Rita used a pointer on the chart. “Here in front of Liberty Island. The scaffolding from the refurbishment will start coming down today, so Lady Liberty will be the backdrop. After the refurbishment she's all polished and shiny. The president will use a radio switch to turn on her new torch light, which is twice as powerful as the old one. The television types wanted Liberty alone in the background, rather than against the Manhattan skyline—they don't want people staring at the spot where the World Trade Center towers used to be.”
She spent another five minutes running through the logistics and size of the operation. When she finished, Rita sat down.
Jake glanced at every face in his small audience before he began speaking. “As you know, the Sword of Islam purchased four warheads in Russia and shipped them here. We have recovered three of them. Those are the facts—now for the theory: I think Sonny Tran and his brother Nguyen hijacked the fourth weapon in Florida and are planning to explode it somewhere.
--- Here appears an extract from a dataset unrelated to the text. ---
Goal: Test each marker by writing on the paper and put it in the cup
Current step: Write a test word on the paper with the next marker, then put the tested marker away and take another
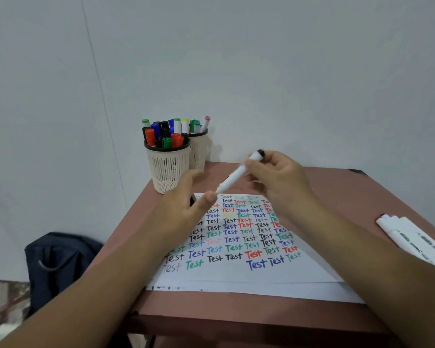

New York, Fleet Week”—he picked up the schedule and flipped to the first page that listed the opening ceremonies' guests—“are perhaps the place and time. You must admit, this is a juicy list of bigwigs.”
He paused, looked from face to face again. “I need you people to verify or refute that theory, the sooner the better.”
Nods from everyone. No questions about how he arrived at that theory, just nods. This was, after all, the military.
“Let's talk about how we're going to do it,” Jake said, and went on from there.
Late that afternoon Nguyen Duc Tran rode one of the work boats over to Liberty Island from Manhattan. He had credentials from Corrigan Engineering, so there was no problem. He walked along with a backpack over his shoulder and a toolbox in his hand watching a swarm of men on the statue piling scaffolding on a platform suspended from the crane. When the platform was full, the crane operator lowered it to the ground, where another group of workmen unfastened that platform and quickly rigged an empty one to the crane hook. Back up the new platform went for another load of scaffolding.